# Data provided
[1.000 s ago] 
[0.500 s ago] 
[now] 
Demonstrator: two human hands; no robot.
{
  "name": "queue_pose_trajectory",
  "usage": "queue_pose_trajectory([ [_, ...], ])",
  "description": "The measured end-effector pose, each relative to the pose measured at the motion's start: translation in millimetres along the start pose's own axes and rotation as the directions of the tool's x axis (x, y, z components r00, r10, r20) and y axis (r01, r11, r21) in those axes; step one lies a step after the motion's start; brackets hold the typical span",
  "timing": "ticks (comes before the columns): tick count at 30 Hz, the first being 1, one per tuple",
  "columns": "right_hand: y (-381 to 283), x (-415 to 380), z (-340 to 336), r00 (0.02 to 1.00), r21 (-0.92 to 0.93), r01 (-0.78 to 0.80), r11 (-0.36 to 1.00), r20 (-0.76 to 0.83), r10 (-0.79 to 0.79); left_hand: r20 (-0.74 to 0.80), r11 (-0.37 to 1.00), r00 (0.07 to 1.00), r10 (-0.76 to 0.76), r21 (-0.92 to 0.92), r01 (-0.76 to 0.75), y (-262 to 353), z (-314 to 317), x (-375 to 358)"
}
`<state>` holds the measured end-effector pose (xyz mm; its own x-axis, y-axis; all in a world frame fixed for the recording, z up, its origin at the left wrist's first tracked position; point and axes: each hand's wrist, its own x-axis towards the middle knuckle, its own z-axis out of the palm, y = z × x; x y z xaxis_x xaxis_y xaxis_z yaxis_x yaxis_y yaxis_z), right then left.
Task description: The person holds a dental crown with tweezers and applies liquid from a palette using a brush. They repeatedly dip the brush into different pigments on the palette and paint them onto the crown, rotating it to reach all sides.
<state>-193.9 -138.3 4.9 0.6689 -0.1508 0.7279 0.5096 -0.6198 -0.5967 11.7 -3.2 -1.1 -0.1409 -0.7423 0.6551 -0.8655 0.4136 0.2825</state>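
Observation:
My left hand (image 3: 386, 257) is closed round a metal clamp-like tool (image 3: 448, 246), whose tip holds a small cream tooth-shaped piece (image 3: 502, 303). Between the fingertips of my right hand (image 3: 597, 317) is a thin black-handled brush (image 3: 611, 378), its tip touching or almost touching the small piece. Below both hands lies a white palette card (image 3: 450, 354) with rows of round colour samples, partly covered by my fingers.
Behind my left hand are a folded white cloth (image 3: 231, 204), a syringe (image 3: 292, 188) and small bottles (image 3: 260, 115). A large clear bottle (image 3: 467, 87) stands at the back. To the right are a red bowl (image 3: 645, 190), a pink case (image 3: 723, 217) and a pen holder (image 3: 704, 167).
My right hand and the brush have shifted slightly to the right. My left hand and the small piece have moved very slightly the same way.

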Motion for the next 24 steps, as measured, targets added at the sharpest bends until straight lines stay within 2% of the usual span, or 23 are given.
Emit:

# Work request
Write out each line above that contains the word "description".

# Completed exercise
  "description": "The measured end-effector pose, each relative to the pose measured at the motion's start: translation in millimetres along the start pose's own axes and rotation as the directions of the tool's x axis (x, y, z components r00, r10, r20) and y axis (r01, r11, r21) in those axes; step one lies a step after the motion's start; brackets hold the typical span",
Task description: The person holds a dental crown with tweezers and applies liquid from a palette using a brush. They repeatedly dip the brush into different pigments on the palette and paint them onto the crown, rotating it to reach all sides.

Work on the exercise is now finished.